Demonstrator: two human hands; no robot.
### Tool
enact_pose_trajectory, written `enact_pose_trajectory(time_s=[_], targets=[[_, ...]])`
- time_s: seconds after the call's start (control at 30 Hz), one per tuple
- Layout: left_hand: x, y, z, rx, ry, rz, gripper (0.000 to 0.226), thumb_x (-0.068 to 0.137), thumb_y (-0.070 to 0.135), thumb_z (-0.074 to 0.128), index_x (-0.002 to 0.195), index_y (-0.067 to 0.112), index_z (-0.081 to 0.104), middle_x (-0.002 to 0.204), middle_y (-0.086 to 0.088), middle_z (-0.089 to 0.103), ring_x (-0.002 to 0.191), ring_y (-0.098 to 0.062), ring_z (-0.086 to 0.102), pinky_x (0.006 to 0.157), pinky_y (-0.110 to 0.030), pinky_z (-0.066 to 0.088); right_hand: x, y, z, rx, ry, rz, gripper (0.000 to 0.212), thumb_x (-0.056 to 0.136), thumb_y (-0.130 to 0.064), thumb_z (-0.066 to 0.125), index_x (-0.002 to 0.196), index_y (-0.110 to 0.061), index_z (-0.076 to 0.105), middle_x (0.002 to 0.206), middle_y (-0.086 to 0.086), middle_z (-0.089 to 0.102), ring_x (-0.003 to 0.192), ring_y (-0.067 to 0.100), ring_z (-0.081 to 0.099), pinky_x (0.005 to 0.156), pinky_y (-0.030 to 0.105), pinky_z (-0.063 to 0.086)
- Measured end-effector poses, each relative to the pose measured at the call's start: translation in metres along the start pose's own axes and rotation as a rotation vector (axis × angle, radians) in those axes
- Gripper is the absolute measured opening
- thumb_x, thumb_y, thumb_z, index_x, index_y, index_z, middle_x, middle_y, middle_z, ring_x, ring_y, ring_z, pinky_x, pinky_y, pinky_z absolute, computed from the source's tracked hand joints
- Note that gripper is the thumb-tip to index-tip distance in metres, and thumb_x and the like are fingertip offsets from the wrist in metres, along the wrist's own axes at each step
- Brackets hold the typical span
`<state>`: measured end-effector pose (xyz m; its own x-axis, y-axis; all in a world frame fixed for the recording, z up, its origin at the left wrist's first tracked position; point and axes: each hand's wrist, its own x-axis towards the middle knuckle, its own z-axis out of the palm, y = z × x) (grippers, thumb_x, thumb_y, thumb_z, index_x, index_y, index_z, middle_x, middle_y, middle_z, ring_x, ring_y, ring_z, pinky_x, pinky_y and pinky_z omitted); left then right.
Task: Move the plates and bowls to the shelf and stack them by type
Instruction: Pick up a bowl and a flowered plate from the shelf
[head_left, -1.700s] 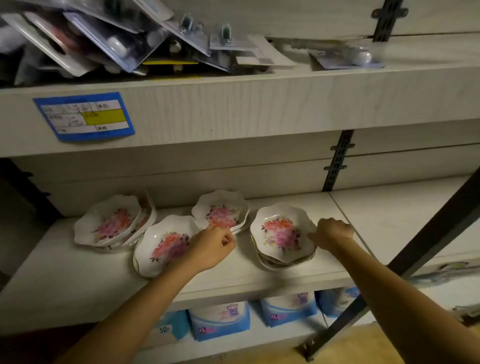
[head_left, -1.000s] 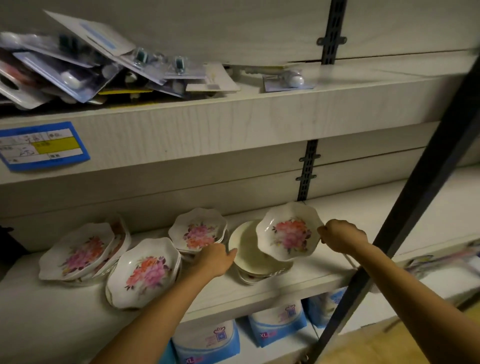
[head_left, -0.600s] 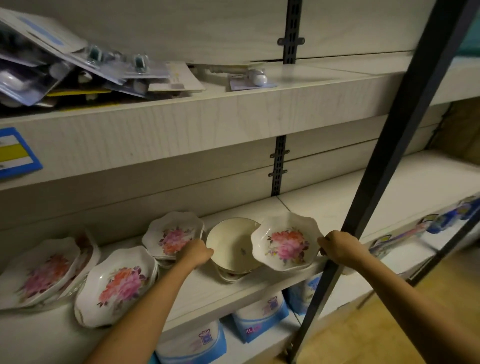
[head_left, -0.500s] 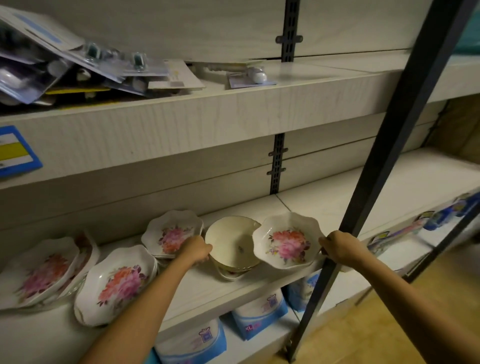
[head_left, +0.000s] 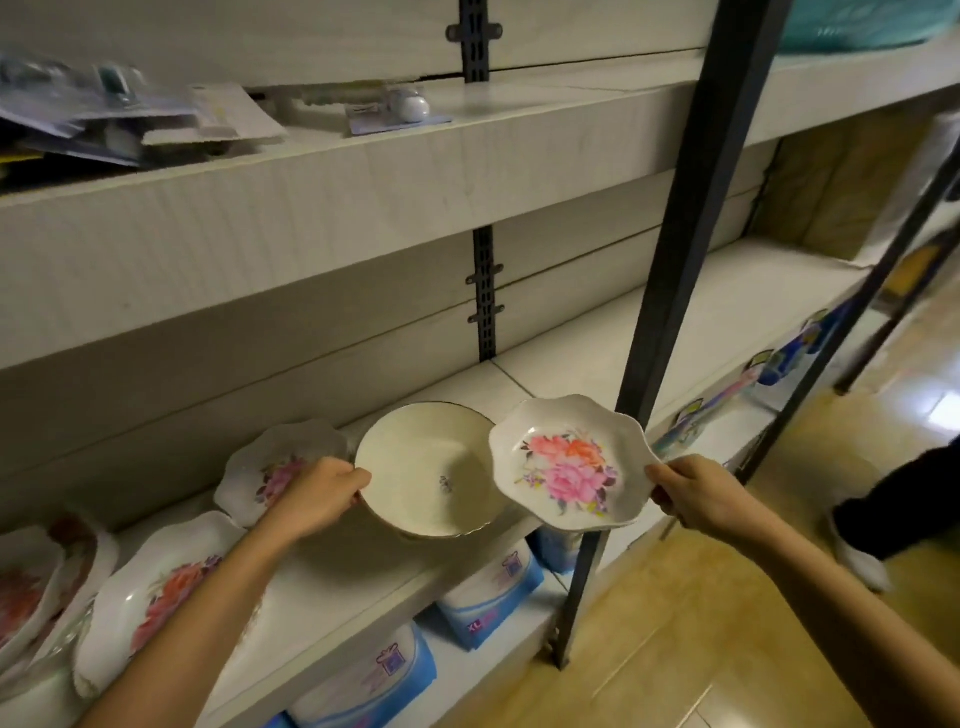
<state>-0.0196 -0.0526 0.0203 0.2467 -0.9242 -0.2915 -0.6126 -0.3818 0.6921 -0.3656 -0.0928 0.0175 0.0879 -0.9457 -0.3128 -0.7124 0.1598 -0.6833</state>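
- floral plates (head_left: 156, 587) at the left of the shelf (head_left: 571, 358): loose leaning piles, look to need restacking
- left hand (head_left: 317, 499): fingers curled on the rim of the cream bowl (head_left: 431, 467), tilted at the shelf front
- scalloped plate (head_left: 569, 467): off the shelf edge, overlapping the bowl, rim pinched by the right hand (head_left: 696, 493)
- neither placed yet; roughly midway
- blue packs (head_left: 488, 597) below: "XL" readable, rest blurred
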Motion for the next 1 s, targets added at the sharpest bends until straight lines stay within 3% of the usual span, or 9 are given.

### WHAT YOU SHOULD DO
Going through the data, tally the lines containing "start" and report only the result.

### SOLUTION TO THE EXERCISE
2